_Problem to work on_. Using the listing below, print exactly everything from the line with "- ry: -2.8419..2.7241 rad" down to the line with "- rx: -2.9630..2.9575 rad", both included, and nothing more.

_Data provided_.
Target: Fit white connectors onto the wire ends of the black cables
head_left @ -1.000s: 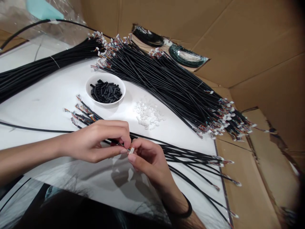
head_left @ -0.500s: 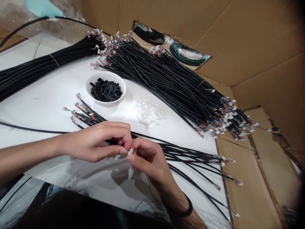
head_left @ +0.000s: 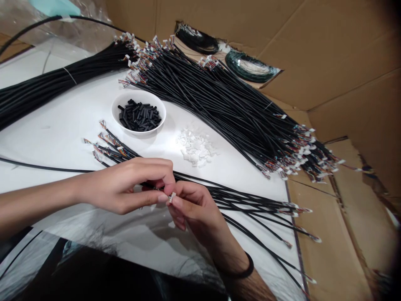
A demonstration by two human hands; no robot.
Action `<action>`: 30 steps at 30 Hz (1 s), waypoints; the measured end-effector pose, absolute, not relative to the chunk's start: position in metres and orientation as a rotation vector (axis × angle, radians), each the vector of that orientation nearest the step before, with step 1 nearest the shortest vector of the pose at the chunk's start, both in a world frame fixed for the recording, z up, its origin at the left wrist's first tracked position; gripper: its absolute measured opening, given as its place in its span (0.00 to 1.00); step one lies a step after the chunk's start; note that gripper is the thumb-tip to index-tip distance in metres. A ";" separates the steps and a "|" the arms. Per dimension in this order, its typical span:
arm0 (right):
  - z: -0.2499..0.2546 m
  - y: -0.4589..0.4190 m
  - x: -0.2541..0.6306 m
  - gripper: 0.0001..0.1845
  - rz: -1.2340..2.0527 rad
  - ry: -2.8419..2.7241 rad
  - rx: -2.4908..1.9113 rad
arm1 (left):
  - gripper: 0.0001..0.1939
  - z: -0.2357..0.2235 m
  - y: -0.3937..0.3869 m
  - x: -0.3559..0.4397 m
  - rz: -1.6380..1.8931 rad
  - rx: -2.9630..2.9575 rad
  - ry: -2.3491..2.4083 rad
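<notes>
My left hand [head_left: 125,186] is closed in a pinch on the end of a thin black cable, just above the white table [head_left: 62,125]. Fingertip to fingertip with it, my right hand [head_left: 191,207] pinches a small white connector [head_left: 172,196] at that cable end. The cable itself is mostly hidden by my fingers. Under and beyond both hands lies a small fan of black cables [head_left: 238,202] with coloured wire ends. Just behind the hands sit a white bowl [head_left: 138,112] of short black tube pieces and a loose pile of white connectors [head_left: 196,147].
A big bundle of black cables [head_left: 219,104] with fitted connectors runs diagonally across the table's back. Another tied black bundle [head_left: 46,88] lies at the left. Cardboard walls [head_left: 313,62] surround the back and right, with coiled cables [head_left: 250,69] on a ledge.
The view has tilted slightly. My right hand has turned a little, its fingers curling under, while both hands stay pinched together on the connector and cable end.
</notes>
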State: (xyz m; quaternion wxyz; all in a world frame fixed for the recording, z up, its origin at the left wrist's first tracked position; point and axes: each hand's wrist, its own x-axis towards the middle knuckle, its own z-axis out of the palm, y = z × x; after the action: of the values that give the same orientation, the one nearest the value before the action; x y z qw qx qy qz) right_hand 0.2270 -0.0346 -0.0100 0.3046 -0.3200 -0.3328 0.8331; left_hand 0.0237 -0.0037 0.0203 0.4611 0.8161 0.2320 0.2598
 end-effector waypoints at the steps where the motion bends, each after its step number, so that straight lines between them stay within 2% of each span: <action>1: -0.010 -0.035 0.227 0.14 2.204 -0.886 -0.847 | 0.03 0.020 -0.004 0.024 0.639 2.007 0.575; 14: -0.009 -0.036 0.223 0.16 2.169 -0.949 -0.827 | 0.06 0.021 -0.003 0.024 0.622 1.803 0.531; 21: 0.002 -0.038 0.223 0.15 1.790 -1.295 -0.967 | 0.10 0.014 -0.008 0.026 0.539 1.370 0.545; 30: 0.006 -0.042 0.221 0.07 1.458 -1.574 -1.003 | 0.12 0.003 -0.009 0.030 0.532 1.098 0.548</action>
State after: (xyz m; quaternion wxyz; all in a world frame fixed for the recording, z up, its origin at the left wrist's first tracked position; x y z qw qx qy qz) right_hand 0.2210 -0.0415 0.0063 0.3771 -0.3922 -0.6155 0.5703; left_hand 0.0301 -0.0086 0.0035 0.7847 0.5089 0.2542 0.2464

_Written answer_.
  - ry: -2.8419..2.7241 rad
  - rx: -2.4908..1.9113 rad
arm1 (left):
  - gripper: 0.0001..0.1939
  - z: -0.2357..0.2235 m
  - y: -0.3937..0.3869 m
  - x: -0.3559..0.4397 m
  - rz: -1.6380..1.8931 rad
  - rx: -2.9630..2.9575 rad

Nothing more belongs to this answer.